PROBLEM DESCRIPTION
Your task is to copy the lines of the data below from the line holding "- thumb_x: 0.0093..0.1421" through the line holding "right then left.", inclusive, exactly and with nothing added.

SOURCE MATERIAL
↓
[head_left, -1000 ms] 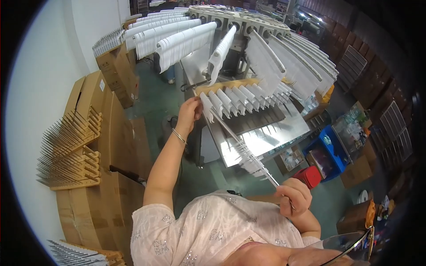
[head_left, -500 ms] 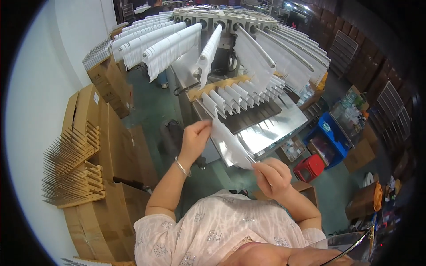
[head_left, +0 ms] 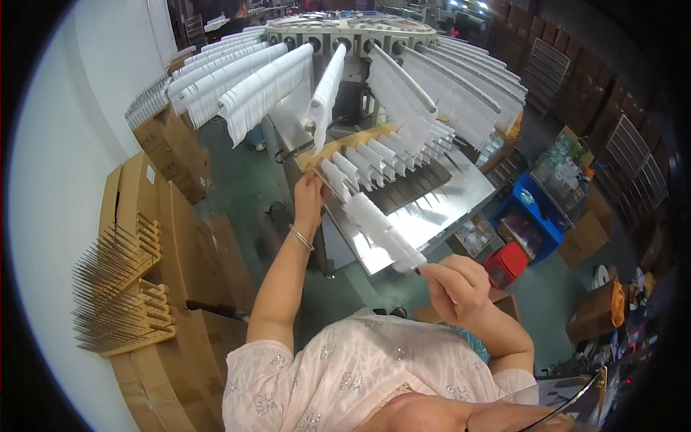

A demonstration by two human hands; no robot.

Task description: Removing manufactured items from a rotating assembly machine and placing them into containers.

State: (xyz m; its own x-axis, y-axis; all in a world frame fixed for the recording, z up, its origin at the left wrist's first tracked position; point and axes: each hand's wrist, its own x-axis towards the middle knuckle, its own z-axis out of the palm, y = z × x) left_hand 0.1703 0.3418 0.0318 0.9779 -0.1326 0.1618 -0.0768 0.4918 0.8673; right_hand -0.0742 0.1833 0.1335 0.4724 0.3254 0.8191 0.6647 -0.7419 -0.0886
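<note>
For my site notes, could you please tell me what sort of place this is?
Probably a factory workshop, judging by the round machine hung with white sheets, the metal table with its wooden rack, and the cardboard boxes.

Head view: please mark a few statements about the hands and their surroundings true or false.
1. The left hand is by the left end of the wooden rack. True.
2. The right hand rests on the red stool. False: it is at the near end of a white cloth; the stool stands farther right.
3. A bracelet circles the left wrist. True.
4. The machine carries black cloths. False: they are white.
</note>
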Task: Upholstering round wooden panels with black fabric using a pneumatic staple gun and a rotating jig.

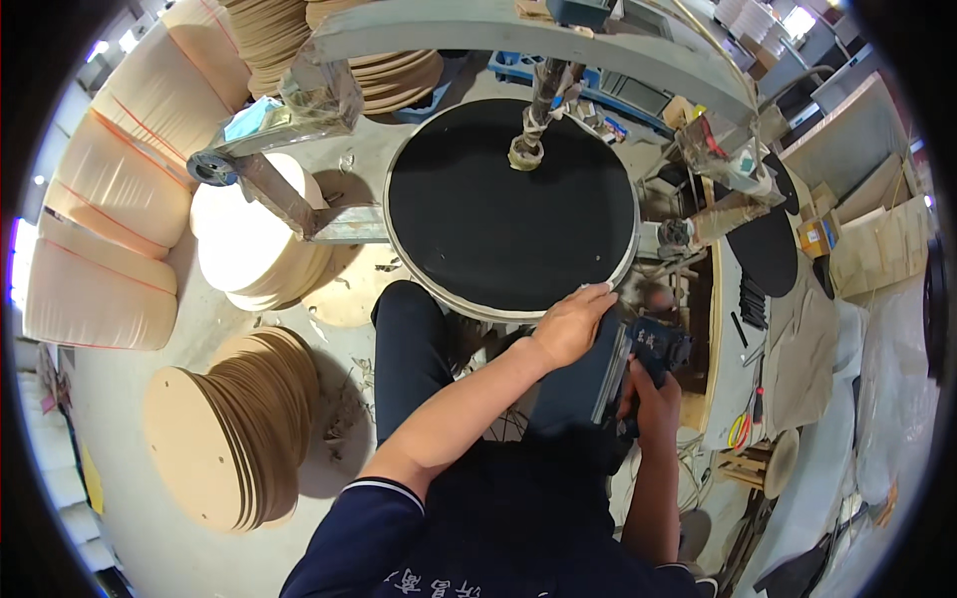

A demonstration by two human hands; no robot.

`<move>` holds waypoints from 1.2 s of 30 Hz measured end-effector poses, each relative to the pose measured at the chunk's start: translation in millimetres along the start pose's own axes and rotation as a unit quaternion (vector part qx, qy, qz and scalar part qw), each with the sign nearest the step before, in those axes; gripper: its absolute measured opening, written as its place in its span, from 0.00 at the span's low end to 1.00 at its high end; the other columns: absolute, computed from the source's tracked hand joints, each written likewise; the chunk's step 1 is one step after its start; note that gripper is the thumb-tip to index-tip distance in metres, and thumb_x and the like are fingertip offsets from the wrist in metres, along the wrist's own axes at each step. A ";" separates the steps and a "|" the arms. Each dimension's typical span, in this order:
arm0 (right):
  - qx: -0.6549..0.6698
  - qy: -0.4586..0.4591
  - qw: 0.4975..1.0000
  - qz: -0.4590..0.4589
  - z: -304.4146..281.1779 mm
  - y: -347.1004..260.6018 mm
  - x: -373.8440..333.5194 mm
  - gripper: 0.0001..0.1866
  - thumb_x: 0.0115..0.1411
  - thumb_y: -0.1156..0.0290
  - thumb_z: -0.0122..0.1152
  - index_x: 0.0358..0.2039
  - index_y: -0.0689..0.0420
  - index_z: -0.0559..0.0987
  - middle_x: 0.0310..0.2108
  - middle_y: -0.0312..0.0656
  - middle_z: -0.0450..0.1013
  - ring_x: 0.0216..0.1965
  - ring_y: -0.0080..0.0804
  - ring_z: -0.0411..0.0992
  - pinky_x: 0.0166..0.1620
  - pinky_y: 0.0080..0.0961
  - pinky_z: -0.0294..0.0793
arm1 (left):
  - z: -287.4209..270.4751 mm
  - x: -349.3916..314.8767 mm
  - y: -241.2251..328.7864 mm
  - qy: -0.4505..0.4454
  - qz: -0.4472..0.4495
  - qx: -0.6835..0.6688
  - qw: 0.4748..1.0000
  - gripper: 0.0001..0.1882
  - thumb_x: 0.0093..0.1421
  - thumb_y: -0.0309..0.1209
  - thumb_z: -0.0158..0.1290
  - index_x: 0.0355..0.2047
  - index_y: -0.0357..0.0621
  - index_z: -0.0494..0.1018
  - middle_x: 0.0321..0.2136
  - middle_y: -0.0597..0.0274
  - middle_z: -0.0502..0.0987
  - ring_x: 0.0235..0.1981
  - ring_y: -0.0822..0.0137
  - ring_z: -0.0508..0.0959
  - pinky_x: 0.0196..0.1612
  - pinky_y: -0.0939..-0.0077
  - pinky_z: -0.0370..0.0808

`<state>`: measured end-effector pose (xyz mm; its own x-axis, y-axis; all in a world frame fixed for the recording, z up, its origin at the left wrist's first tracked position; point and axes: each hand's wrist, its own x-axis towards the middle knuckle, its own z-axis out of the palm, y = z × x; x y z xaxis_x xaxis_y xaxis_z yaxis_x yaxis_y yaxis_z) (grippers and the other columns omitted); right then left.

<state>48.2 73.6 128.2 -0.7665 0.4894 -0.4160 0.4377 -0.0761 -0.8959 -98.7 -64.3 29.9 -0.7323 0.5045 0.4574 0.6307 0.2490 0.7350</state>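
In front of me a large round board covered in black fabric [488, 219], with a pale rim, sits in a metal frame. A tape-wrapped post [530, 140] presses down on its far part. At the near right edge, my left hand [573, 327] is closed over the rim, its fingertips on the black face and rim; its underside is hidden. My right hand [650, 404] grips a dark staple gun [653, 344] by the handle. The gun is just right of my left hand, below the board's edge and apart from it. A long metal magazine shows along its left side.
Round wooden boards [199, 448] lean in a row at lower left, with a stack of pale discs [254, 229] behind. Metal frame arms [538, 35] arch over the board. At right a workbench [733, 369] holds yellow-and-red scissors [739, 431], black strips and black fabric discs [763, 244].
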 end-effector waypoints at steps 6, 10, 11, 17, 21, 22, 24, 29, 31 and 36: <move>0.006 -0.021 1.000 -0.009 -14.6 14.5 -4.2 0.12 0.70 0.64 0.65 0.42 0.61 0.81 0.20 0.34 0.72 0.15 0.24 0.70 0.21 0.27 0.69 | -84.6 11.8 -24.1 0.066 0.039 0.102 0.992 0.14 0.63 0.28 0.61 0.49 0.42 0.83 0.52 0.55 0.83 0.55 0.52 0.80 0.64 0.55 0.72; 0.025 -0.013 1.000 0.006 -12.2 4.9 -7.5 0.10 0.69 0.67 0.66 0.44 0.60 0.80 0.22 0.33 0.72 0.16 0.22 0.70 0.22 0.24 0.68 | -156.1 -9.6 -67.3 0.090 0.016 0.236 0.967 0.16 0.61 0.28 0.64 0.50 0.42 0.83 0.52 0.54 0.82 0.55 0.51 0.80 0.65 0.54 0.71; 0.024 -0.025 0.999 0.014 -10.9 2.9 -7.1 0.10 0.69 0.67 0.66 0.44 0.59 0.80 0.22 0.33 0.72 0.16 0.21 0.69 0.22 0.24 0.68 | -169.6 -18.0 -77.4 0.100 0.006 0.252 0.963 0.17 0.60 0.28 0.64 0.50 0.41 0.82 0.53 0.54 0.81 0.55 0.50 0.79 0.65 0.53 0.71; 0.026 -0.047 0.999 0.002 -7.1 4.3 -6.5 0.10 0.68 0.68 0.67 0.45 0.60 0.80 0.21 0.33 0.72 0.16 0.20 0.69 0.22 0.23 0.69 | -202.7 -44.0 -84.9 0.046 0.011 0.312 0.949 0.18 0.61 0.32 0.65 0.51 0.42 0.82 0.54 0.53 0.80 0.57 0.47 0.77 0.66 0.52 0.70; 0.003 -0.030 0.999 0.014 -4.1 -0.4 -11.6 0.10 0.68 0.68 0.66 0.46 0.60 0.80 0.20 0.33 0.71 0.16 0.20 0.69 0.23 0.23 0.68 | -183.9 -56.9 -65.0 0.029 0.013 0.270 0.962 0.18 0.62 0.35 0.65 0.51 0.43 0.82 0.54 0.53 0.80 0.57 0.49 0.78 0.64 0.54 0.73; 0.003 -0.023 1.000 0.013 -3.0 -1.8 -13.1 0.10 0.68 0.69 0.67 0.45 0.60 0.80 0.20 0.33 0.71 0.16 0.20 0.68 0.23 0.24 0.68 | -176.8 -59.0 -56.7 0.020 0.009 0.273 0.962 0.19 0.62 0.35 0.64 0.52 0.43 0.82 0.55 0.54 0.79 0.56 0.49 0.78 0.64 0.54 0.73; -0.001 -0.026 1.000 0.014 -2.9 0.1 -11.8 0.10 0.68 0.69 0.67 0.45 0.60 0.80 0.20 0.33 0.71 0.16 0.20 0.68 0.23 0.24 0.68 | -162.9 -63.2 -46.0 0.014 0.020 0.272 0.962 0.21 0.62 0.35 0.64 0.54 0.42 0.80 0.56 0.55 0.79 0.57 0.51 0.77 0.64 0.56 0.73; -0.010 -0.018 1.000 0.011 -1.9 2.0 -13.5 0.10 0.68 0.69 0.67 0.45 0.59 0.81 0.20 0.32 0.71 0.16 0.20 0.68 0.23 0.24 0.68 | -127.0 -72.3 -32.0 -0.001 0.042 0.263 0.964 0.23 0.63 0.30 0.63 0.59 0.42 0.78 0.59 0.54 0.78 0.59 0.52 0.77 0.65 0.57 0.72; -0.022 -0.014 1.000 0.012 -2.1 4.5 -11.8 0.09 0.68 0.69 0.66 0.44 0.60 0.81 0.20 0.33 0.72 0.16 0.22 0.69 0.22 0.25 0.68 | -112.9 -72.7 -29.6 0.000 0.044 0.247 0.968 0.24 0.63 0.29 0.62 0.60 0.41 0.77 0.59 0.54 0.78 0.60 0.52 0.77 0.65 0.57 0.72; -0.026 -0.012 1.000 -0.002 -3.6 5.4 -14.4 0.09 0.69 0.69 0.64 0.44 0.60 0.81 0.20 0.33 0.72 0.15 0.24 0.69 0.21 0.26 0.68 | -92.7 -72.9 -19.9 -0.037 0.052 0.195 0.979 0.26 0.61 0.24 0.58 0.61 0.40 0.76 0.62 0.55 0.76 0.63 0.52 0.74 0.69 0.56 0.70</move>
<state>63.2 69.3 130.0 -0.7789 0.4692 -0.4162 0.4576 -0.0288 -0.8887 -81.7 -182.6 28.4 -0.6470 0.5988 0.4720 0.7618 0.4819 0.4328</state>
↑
WRITTEN SOLUTION
  - thumb_x: 0.0093..0.1421
  - thumb_y: -0.0309..0.1209
  - thumb_z: -0.0158..0.1290
  - index_x: 0.0355..0.2047
  - index_y: -0.0357..0.0621
  - index_z: -0.0494..0.1018
  - middle_x: 0.0321..0.2136
  - middle_y: -0.0597..0.0274
  - middle_z: -0.0502..0.0987
  - ring_x: 0.0235..0.1981
  - ring_y: -0.0822..0.0137
  - ring_z: -0.0508..0.0959
  - pinky_x: 0.0196..0.1612
  - pinky_y: -0.0939..-0.0077
  - pinky_z: -0.0370..0.0808

`<state>`: measured end-effector pose (xyz mm; its own x-axis, y-axis; all in a world frame fixed for the recording, z up, its origin at the left wrist's first tracked position; point and axes: each hand's wrist, its own x-axis towards the middle knuckle, its own z-axis out of the palm, y = z × x; x y z xaxis_x xaxis_y xaxis_z yaxis_x yaxis_y yaxis_z) (grippers and the other columns omitted); right then left.

The exercise closes with this answer.